2022 Road Trip, Day 8, May 26: From Houston to San Antonio

Today was our last morning in Houston–we packed up our things, checked out, and drove to a Denny’s on Washington Ave. to meet Lisa, another grad school friend, for breakfast. That was a lot of fun, and we chatted and then followed her to her carpet store, which she has run (and I assume, co-owned) since 1994, when she and another Rice grad student started to sell rugs from his home country, Iran. “Prince of Persia”/”Postmodern Traditions” is now a consolidated store that sells both traditional and very modern-looking rugs. We came along to admire not just the rugs, but also her cats, four of them, who all live in the rug store. All were rescues and two of them cannot see, but they are all as happy as cats could be with all these fabulous surfaces to lie on.

Antje and Lisa in Lisa’s carpet store
Mark is making friends with Leila, who cannot see

After our visit, we went for a long (2-hour) walk along Buffalo Bayou–Lisa had recommended a municipal parking lot off Sabine St. as a starting point, and that was perfect. We walked about two footbridges down on the one side, and then back up on the other, overshooting a bit to catch a third footbridge.
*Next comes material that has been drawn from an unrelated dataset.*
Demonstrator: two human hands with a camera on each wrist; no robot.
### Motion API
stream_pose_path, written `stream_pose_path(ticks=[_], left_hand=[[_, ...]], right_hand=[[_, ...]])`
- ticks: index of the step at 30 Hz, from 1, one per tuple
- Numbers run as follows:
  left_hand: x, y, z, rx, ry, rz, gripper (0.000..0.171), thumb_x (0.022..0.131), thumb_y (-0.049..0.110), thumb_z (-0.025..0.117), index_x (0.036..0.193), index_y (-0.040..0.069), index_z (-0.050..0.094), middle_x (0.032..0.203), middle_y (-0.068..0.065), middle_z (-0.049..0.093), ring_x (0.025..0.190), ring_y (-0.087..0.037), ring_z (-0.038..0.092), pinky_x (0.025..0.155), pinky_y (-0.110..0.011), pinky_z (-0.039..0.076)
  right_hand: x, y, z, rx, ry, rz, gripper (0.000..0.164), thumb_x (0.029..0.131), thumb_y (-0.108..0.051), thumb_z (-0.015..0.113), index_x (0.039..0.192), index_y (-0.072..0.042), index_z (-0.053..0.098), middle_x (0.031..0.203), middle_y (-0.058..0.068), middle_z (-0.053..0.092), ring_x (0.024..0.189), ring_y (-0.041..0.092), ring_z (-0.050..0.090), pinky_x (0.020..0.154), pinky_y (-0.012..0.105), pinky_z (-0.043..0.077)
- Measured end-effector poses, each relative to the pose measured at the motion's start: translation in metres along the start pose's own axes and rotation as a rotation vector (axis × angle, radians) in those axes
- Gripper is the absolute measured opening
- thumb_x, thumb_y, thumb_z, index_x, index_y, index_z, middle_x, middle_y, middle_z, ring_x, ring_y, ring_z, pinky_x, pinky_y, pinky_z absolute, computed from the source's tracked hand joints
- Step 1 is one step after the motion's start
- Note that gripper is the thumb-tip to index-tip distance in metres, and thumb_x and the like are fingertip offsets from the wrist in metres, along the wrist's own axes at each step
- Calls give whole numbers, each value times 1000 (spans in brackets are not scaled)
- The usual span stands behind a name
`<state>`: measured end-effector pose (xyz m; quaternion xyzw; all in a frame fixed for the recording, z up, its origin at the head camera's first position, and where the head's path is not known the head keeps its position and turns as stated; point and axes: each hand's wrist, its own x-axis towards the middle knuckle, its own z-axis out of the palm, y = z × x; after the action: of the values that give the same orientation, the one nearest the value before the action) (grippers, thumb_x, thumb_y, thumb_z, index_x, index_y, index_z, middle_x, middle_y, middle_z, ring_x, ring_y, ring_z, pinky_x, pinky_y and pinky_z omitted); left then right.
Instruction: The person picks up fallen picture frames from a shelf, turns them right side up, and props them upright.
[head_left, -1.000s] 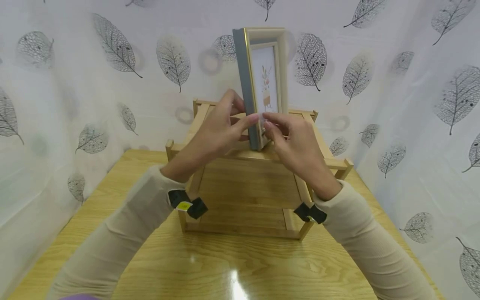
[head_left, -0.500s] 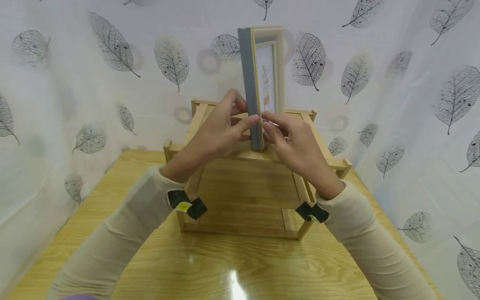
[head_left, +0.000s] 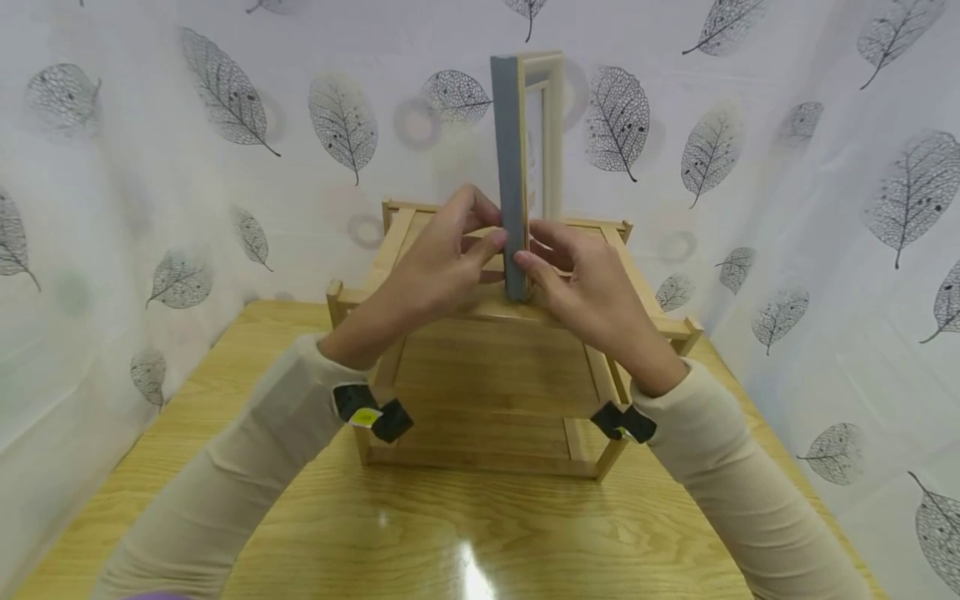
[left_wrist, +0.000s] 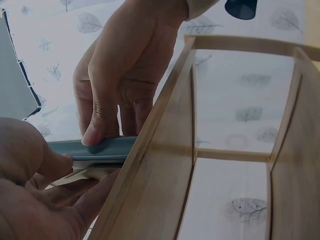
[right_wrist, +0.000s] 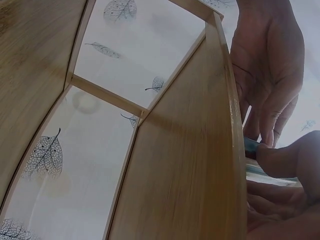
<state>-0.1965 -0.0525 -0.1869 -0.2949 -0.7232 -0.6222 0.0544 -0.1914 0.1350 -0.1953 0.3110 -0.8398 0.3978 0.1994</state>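
left hand (head_left: 441, 258) grips frame (head_left: 510, 158) low on one side, right hand (head_left: 597, 279) on other; frame upright on rack (head_left: 487, 358).

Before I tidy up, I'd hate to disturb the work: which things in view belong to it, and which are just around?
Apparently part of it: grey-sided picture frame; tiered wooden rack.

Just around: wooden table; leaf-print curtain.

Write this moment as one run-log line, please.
left grip: holds grey-sided rectangular picture frame; right grip: same frame; frame: upright at top of brown wooden rack
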Motion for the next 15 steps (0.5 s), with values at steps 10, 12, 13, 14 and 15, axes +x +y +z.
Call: stream_pose_path(ticks=[10, 12, 13, 14, 15], left_hand=[[0, -2, -3, 23, -32, -18, 41, 103, -7, 43, 143, -1, 35, 151, -20, 45, 126, -33, 58, 91, -37, 58], [1, -2, -3, 62, -40, -5, 48, 102, -9, 45, 148, -1, 34, 152, -19, 45, 125, -33, 59, 91, -35, 58], [1, -3, -3, 88, -47, 9, 51, 101, -10, 47, 150, -1, 34, 152, -19, 45, 126, -33, 58, 92, -34, 57], [2, -3, -3, 118, -53, 25, 54, 100, -10, 49, 151, -1, 34, 152, -19, 46, 128, -32, 57, 93, -32, 56], [3, -3, -3, 153, -59, 41, 56, 99, -11, 51, 152, -2, 35, 153, -18, 46, 129, -30, 56, 94, -31, 56]], right_hand=[[2, 2, 0, 33, -42, -30, 35, 101, -2, 58, 136, 5, 58, 134, 17, 63, 122, 28, 63, 96, 29, 54], [3, 3, -1, 34, -50, -38, 36, 101, 0, 57, 136, 5, 57, 135, 17, 62, 124, 28, 62, 98, 30, 53], [3, 3, -2, 33, -54, -40, 36, 101, 0, 57, 137, 6, 57, 136, 18, 62, 125, 28, 61, 99, 31, 53], [3, 3, -2, 28, -57, -42, 36, 101, 0, 56, 137, 6, 56, 136, 18, 62, 126, 28, 60, 100, 33, 52], [3, 4, -3, 26, -61, -43, 36, 102, 0, 56, 138, 6, 56, 136, 18, 61, 127, 28, 59, 101, 34, 52]])
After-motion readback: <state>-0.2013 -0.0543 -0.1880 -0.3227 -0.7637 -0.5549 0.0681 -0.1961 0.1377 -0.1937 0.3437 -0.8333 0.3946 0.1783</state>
It was not (yet) too hot and on the mostly shady pedestrian path, it was lovely to walk along the bayou and occasionally see signs of how important they are for flood control, like branches that had gotten caught on the underside of bridges and overpasses. I can’t believe that I so rarely walked along the bayous–I can only remember a very few ramblings on Braes Bayou and nothing else! We were just always and forever busy with our coursework and never went anywhere.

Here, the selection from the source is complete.